EX-99.E.35 2 tv534682_ex99e35.htm EXHIBIT-99.E.35 tv534682-sc14d9_DIV_04-ex99e35 - none - 1.240155s
Exhibit (e)(35)​
EMPLOYEE NON-DISCLOSURE AND INVENTIONS AGREEMENT
In consideration of my employment or continued employment by ArQule, Inc., a Delaware corporation, and its successors, subsidiaries, and affiliates (collectively, the “Company”) (in my initial or any subsequent position which I acknowledge may be temporary, part-time or in a consulting role), and for other valuable consideration, the receipt and sufficiency of which is hereby acknowledged, I agree as follows:
1.
Confidential Information and Proprietary Materials
I understand that the Company continually obtains and develops valuable proprietary and confidential information concerning its business, business relationships, and financial affairs (as further defined below, the “Confidential Information”) and valuable Proprietary Materials (as defined below) which may become known to me in connection with my employment.

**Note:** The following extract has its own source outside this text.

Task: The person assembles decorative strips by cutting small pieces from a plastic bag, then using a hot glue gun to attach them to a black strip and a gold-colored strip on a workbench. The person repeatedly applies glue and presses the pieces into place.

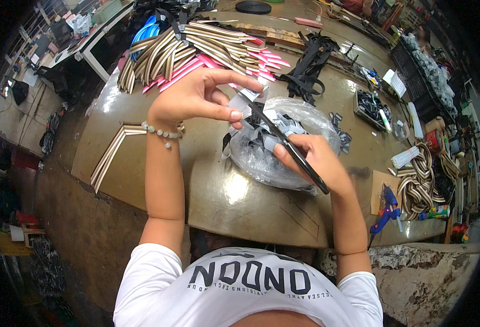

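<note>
My left hand (196, 98), with a beaded bracelet on its wrist, is closed on a small whitish tag (241, 103), thumb and forefinger at its edges. Gripped in my right hand (313, 158) is a long slim black tool (289, 143), its narrow end slanting up to the tag. Its exact kind does not show clearly. Below both hands lies an open clear plastic bag (251, 166) filled with small black and white pieces. Part of the bag is hidden behind my right hand.
Striped brown-and-cream straps (163, 54) and pink straps (180, 76) are heaped at the far left. Black straps (309, 62) lie beyond the bag. To the right are a blue glue gun (387, 210), coiled straps (420, 182) and a black tray (372, 109). A bent strap (109, 152) lies left.
</note>
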Available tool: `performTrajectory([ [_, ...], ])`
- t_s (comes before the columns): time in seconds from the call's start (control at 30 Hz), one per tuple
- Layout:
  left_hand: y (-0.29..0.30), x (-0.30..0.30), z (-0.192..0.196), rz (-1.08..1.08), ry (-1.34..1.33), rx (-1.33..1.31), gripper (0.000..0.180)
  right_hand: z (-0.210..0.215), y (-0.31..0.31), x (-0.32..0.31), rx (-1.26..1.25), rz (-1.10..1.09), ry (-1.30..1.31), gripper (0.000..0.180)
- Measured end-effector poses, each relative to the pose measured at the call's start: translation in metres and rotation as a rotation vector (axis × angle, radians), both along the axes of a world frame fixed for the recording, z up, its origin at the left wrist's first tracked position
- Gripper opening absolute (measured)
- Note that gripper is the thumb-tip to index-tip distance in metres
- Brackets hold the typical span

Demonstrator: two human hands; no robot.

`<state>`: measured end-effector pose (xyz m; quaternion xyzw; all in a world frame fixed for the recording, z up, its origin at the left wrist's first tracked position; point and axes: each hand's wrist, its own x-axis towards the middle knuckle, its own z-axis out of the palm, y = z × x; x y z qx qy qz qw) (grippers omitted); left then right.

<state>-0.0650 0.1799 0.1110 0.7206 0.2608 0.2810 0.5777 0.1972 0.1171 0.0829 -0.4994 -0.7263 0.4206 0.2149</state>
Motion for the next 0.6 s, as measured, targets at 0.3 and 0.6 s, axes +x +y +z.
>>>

I acknowledge that all Proprietary Materials and all Confidential Information are and shall remain the exclusive property of the Company or of the third party providing such Proprietary Materials or Confidential Information to me or the Company. By way of illustration, but not limitation, Confidential Information may include Inventions (as defined below), trade secrets, technical information, know-how, research and development activities of the Company, product and marketing plans, customer and supplier information, and information disclosed to the Company or to me by third parties of a proprietary or confidential nature or under an obligation of confidence. Confidential Information is contained in various media, including without limitation, patent applications, computer programs in object and/or source code, flow charts and other program documentation, manuals, plans, drawings, designs, technical specifications, laboratory notebooks, supplier and customer information, internal financial data, and other documents and records of the Company, whether or not in writing and whether or not labelled or identified as confidential or proprietary. As used in this Agreement “Proprietary Materials” shall include, without limitation: any and all reagents, substances, chemical compounds, subcellular constituents, cells or cell lines, organisms and progeny, and mutants, as well as any and all derivatives or replications derived from or relating to such materials.
I agree that I shall not, during the term of my employment and thereafter, publish, disclose, or otherwise make available to any third party, other than employees of the Company, any Confidential Information or Proprietary Materials except as expressly authorized in writing by the Company. I agree that I shall use such Confidential Information and Proprietary Materials only in the performance of my duties for the Company and in accordance with any Company policies regarding the protection of Confidential Information and Proprietary Materials. I agree not to use such Confidential Information or Proprietary Materials for my own benefit or for the benefit of any person or business entity other than the Company.
I agree to exercise all reasonable precautions to protect the integrity and confidentiality of Confidential Information and Proprietary Materials in my possession. I further agree not to remove any Proprietary Materials or materials containing Confidential Information from the Company’s premises except to the extent necessary to my employment. Upon the termination of my employment, or at any time upon the Company’s request, I shall return immediately to the Company any and all Proprietary Materials and any materials containing any Confidential Information then in my possession or under my control.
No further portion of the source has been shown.